Kelmscott is a southeastern suburb of Perth, Western Australia in the local government area of the City of Armadale. It is  southeast of Perth along the Albany Highway.

Kelmscott was one of four initial townsites established in the Swan River Colony. It was named after Kelmscott, Oxfordshire, the birthplace of the first Anglican clergyman in the colony, Thomas Hobbes Scott (1783–1860).

The suburb of Kelmscott is bisected by the Canning River. On the western side of the river is the flat coastal plain upon which most of Perth is situated. This area includes the Stargate Kelmscott and Kelmscott Village shopping areas along Albany Highway, the light industrial area, the Kelmscott Senior High School and a residential area. To the east, the suburb rises into the western Darling Scarp.

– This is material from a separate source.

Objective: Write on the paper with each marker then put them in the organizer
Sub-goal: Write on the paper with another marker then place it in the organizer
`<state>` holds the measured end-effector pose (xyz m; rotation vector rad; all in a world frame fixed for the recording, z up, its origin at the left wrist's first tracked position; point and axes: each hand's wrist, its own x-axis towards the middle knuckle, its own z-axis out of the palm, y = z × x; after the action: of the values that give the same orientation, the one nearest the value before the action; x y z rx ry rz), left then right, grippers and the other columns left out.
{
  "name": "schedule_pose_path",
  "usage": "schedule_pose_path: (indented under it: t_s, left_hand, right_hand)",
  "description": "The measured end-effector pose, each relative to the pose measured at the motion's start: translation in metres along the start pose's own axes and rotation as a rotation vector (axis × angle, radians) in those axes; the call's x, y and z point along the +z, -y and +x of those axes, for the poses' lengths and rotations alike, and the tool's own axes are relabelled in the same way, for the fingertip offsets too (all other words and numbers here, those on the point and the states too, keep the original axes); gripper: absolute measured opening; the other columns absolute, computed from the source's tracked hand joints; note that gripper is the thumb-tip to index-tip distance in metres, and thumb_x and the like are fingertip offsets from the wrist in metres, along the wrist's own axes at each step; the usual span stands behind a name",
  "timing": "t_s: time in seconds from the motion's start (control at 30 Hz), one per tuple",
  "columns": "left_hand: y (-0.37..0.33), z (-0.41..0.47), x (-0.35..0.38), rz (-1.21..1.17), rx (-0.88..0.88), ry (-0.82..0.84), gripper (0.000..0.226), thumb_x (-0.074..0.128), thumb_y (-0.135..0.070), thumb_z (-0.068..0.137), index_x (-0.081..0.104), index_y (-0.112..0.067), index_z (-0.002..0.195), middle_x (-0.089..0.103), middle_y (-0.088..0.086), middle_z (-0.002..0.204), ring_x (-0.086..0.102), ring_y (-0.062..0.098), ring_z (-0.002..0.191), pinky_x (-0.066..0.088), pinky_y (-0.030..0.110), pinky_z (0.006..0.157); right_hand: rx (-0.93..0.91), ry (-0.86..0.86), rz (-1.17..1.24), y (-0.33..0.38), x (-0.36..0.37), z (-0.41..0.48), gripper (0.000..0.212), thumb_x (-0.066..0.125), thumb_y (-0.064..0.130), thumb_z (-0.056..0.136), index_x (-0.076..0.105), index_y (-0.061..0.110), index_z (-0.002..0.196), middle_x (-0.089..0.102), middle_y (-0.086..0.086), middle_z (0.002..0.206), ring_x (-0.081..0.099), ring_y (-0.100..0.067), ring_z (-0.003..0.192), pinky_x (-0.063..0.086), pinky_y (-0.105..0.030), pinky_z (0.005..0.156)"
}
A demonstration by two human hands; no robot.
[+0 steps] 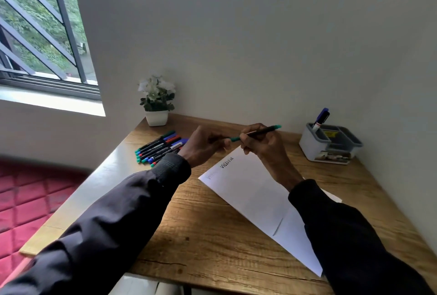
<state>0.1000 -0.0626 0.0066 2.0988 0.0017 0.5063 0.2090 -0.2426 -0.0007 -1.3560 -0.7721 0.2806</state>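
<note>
My right hand (262, 145) grips a green marker (264, 131) above the top edge of the paper (250, 190), which lies on the table (208, 235). My left hand (203, 145) curls beside the marker's near end; I cannot tell whether it pinches it. Spare markers (160, 147) lie to the left, and the organizer (312, 148) stands to the right.

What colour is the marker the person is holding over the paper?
The marker has a black barrel and green ends, seen in the head view.
</note>
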Motion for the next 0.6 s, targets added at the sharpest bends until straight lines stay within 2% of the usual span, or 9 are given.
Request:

Kelmscott celebrated its 175th anniversary on 9 October 2005. The highlight of the celebrations was the running of the Hotham Valley Railway steam locomotive Pm706 from Perth railway station to Kelmscott station, with stops at Cannington, Gosnells, then Armadale station. This was the first running of steam "under the wires" on the Transperth network for some time. The event was specially arranged by the Public Transport Authority, whose Minister is also the member of parliament for the local electorate.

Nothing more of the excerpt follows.